Although money doesn't boost job satisfaction, most people want to feel appreciated. Thus in an ideal world nobody would have to ask for a pay rise: it would happen automatically as a result of employees' performance and when it didn't would just signal that they don't deserve it.
However, in the real world of work other - less rational - factors play a key role in determining whether employees get a pay rise, and psychology matters more than economics. Just because you don't get one, it doesn't mean you don't deserve one - and equally not everybody who gets one deserves one. So what drives bosses to give their employees a salary rise and how can we use this information to our own advantage?

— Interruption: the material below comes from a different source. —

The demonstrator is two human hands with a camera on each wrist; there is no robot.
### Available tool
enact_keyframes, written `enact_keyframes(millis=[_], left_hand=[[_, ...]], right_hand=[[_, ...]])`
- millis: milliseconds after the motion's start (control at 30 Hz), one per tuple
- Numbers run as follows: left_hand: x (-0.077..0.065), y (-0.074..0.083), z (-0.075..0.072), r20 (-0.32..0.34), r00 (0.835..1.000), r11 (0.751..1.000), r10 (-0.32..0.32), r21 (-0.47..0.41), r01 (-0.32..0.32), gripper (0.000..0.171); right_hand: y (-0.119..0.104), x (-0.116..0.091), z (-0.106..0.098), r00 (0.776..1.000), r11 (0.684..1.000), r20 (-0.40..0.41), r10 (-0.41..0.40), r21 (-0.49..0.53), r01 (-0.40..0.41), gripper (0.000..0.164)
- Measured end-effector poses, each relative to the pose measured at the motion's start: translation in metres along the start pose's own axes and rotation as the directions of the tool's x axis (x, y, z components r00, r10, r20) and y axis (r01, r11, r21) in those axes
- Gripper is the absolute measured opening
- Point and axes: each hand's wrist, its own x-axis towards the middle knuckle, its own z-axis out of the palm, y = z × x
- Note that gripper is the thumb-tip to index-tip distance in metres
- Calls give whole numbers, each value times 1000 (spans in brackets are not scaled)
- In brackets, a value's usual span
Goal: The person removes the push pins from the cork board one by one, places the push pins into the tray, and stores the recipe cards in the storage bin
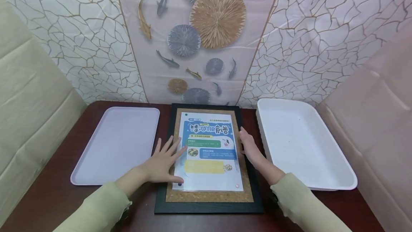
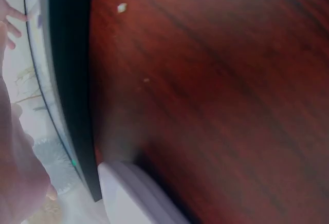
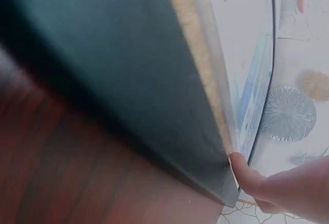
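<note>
A cork board (image 1: pixel 209 197) in a black frame (image 1: pixel 209 208) lies on the table, its long sides running away from me. On it is a glossy printed poster (image 1: pixel 209 180) with blue, green and yellow blocks. Small round pins show at several corners: a green pin (image 1: pixel 186 115), a dark pin (image 1: pixel 180 184) and a pinkish pin (image 1: pixel 237 185). My left hand (image 1: pixel 161 165) spreads its fingers over the board's left side, fingertips at the poster's edge. My right hand (image 1: pixel 252 149) rests along the right side of the frame, fingers extended; in the right wrist view a fingertip (image 3: pixel 237 160) touches the frame's inner edge.
A flat pale tray (image 1: pixel 117 146) lies left of the board. To the right stands a deeper white tray (image 1: pixel 305 142) with raised walls. Behind the dark red table (image 1: pixel 141 210) hangs a patterned backdrop (image 1: pixel 209 63); padded panels (image 1: pixel 29 117) flank both sides.
</note>
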Motion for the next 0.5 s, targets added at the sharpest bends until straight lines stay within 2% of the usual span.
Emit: enact_keyframes(millis=[133, 300, 400, 500], left_hand=[[0, -2, 7, 21, 1000, 1000, -2, 20, 2, 99], [-1, -3, 13, 44, 999, 999, 9, 43, -11, 97], [-2, -3, 14, 52, 999, 999, 14, 40, -16, 95], [-1, -3, 14, 56, 998, 999, 20, 40, -23, 94]], right_hand=[[-2, 4, 0, 996, 991, -37, 83, 105, -78, 78], [-6, 9, 0, 982, 970, -68, 178, 180, -164, 81], [-7, 13, 1, 969, 959, -101, 225, 198, -203, 74], [-7, 16, 3, 953, 955, -134, 272, 161, -250, 63]])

There are three key factors to consider:
Does your boss actually like you? For all the talk of performance datification, most people still get promoted for their ability to suck up to their bosses. Or at least, for having the necessary emotional intelligence to be rewarding to deal with. Thus likability matters more than ability and work ethic. You can be smart and hard working but unless your manager enjoys your company, you're unlikely to be first choice for a pay rise.
Are you making your boss look good? While being rewarding to deal with is important, it's equally crucial that your performance helps your boss to stand out. This will require letting your boss take credit for your achievements, and making sure your efforts are focused on his/her agenda rather than your own. In other words, there's often a difference between working for your boss and working for the organisation, and the former is more likely to get you a pay rise than the latter.
Are you a threat to your boss? Sometimes you can make your boss look so good that he/she will worry about you. As Freud noted, in any group there will be competition for power and control - and the most driven and confident individuals will be after the leader. This is why the best way to get a promotion is to stand out from your colleagues, but without eclipsing your boss. Good managers hire people who are better than them, but they still have trouble rewarding them (because it makes them look weaker).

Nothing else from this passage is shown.